• [Prompt] Stop at the line containing "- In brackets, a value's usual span": repeat exactly every line of the entries below from the first up to it, plus that line, with pictures omitted.

(Data items)
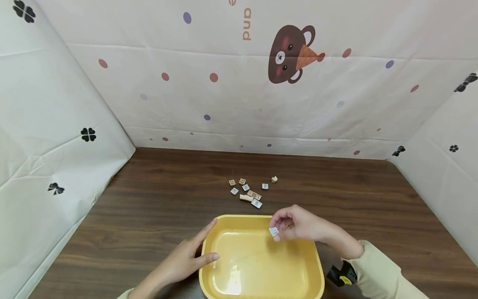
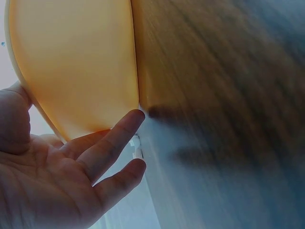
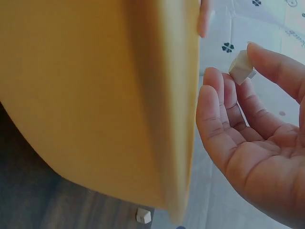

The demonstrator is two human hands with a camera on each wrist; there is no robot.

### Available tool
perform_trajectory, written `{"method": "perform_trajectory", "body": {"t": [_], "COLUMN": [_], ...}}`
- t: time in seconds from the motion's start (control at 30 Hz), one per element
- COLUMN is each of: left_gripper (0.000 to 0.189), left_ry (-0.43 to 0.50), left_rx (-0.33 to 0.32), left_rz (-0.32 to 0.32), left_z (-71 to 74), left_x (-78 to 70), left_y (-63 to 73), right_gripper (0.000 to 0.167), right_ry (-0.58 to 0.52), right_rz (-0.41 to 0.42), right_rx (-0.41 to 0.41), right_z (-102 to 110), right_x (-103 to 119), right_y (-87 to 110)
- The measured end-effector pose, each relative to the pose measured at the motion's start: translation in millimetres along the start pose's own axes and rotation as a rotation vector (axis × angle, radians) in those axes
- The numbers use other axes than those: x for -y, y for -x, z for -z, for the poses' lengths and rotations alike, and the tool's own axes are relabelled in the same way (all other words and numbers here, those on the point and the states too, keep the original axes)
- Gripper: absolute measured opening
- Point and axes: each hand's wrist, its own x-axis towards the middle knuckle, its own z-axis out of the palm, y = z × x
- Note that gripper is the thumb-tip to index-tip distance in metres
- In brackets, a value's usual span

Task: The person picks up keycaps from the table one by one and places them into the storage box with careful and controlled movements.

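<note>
My right hand pinches a small pale block with a printed white face between thumb and fingertips, over the far right part of a yellow tray. In the right wrist view the block shows plain cream sides, and the other fingers curl loosely beneath it. My left hand holds the tray's left side, thumb over the rim and fingers along the outer wall. From the left wrist, the fingers lie against the tray's outside; the thumb's tip is hidden behind the rim.
Beyond the tray, several small printed blocks lie loosely grouped on the dark wooden table. One block sits apart at the right. White patterned cloth rises behind the table and along both sides.
</note>
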Motion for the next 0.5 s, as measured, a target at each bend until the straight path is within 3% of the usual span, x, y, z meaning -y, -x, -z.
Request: {"method": "perform_trajectory", "body": {"t": [0.23, 0.5], "left_gripper": [0.073, 0.073], "left_ry": [0.014, 0.017], "left_rx": [0.009, 0.006], "left_rz": [0.009, 0.014], "left_z": [1.8, 1.6], "left_x": [-1.5, -1.1], "left_y": [0.7, 0.6], "right_gripper": [0.02, 0.017], "right_ry": [0.0, 0.033], "right_rz": [0.033, -0.022], "right_rx": [0.048, 0.076], "right_z": [-12.9, -27.7], "right_x": [-6.6, -11.9], "right_y": [-1.7, -4.1]}}
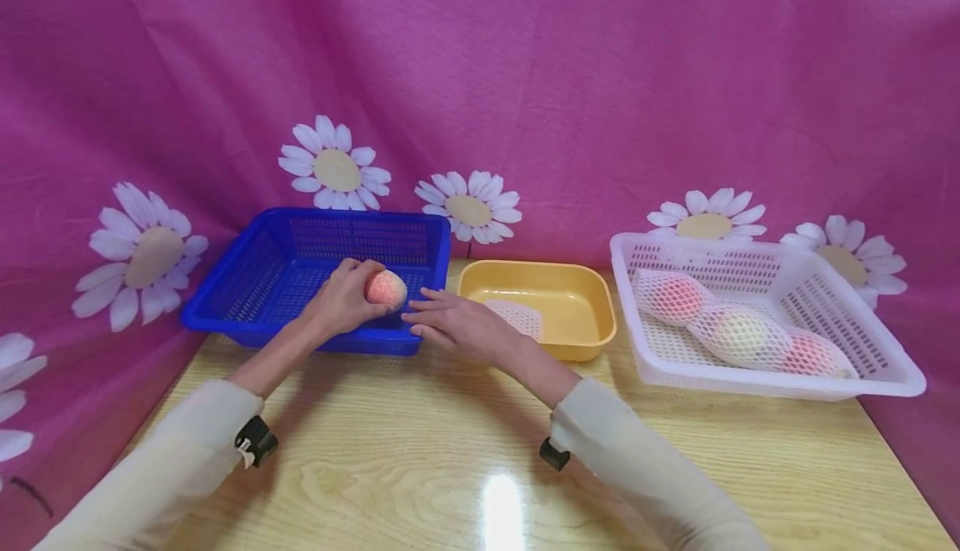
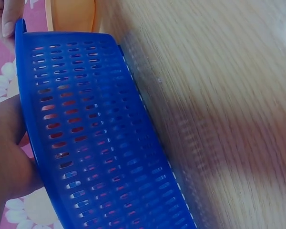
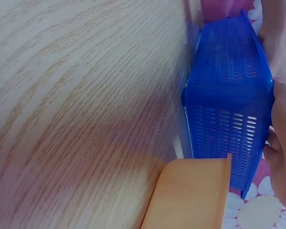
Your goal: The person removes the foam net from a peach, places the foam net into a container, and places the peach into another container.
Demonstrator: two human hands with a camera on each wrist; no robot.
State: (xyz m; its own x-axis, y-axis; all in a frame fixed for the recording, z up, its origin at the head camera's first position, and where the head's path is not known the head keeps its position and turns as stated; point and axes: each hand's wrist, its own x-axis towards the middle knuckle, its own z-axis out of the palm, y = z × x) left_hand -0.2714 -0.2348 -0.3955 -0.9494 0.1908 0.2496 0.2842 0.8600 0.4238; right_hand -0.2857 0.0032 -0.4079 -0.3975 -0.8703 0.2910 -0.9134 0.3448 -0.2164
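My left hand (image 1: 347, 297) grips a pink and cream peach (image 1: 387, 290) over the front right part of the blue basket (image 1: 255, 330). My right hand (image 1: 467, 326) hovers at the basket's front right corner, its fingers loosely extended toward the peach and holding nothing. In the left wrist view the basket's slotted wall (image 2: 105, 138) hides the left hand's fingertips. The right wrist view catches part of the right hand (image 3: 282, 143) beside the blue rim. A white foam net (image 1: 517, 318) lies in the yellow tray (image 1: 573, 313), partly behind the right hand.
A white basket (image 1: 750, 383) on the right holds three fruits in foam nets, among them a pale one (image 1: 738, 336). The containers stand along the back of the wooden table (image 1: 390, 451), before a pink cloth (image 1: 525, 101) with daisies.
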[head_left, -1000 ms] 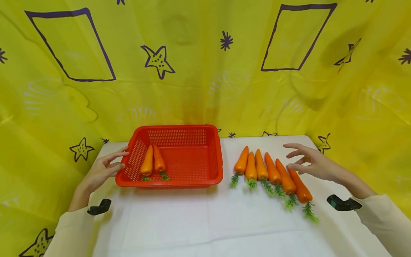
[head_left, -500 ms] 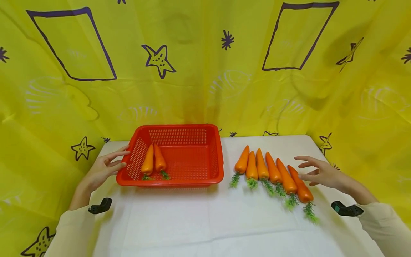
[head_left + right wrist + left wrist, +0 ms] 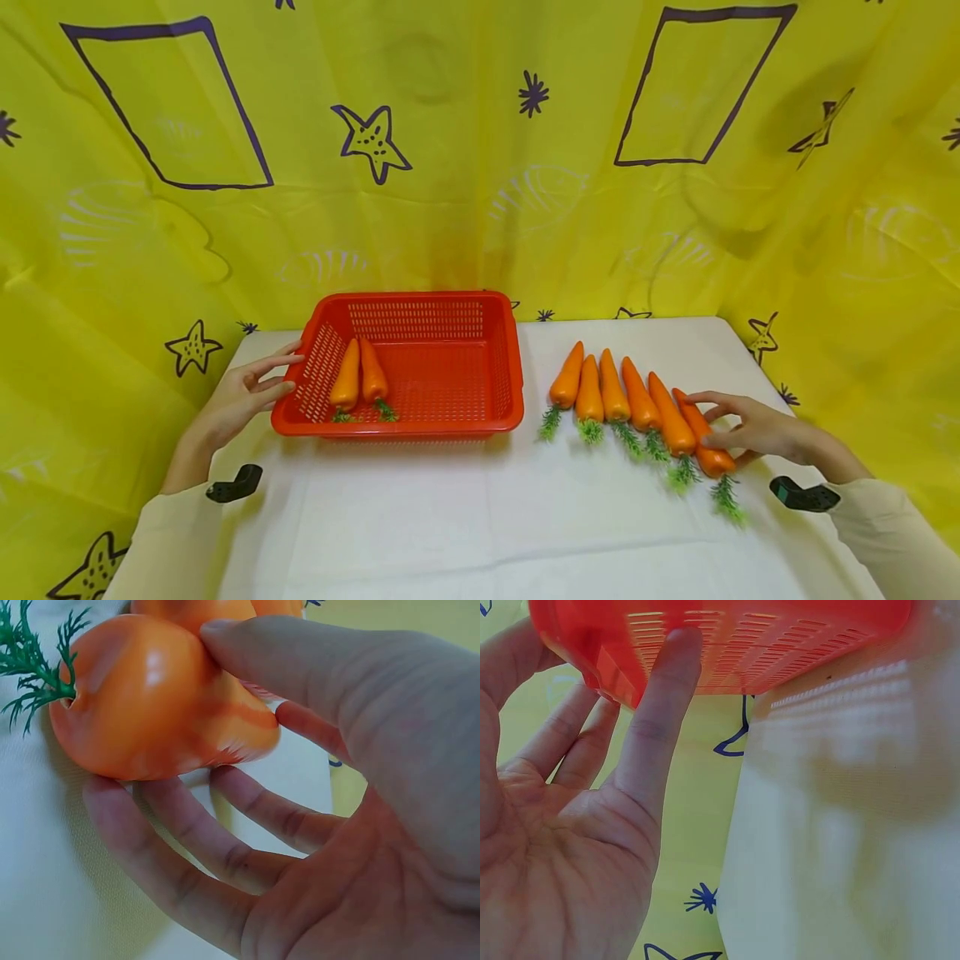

• [Exercise answer]
The demonstrator is two human hands with a camera on each wrist; there is no robot.

### Available tool
perform_trajectory, written `{"method": "perform_trajectory", "body": {"t": [_], "COLUMN": [_], ...}}`
- t: time in seconds from the motion's start (control at 30 Hz), one per element
- COLUMN is each of: left_gripper (0.000 to 0.189), left_ry (-0.43 to 0.50), left_rx (-0.33 to 0.32), left_rz (-0.32 to 0.32), left_z (-71 to 74), left_x (-78 to 70), left_y (-63 to 73), right_gripper (0.000 to 0.167), right_ry (-0.58 to 0.52), right_rz (-0.41 to 0.42), right_rx (-0.41 to 0.41), right_z (-102 to 110), right_x (-103 to 119), right_y (-87 to 110)
- The measured end-effector pose, each relative to the pose measured at the motion's start: translation in millimetres along the start pose's own axes and rotation as a rotation vector (axis × angle, radians) in those axes
- The numbers use other axes than those: x for -y, y for -x, z for -z, for the poses' lengths and rotations alike, and the tool's own axes are relabelled in the same way (all other words and numbers here, those on the point and the states too, keep the original axes)
- Gripper: absolute measured opening
- Point and axes: each hand's wrist, its own x-axis towards the middle knuckle, its own z-axis out of the palm, y = z × x
- Note that gripper is the thumb-tip to index-tip distance in metres
- In brackets, a value's usual span

No more output is expected for this exercise.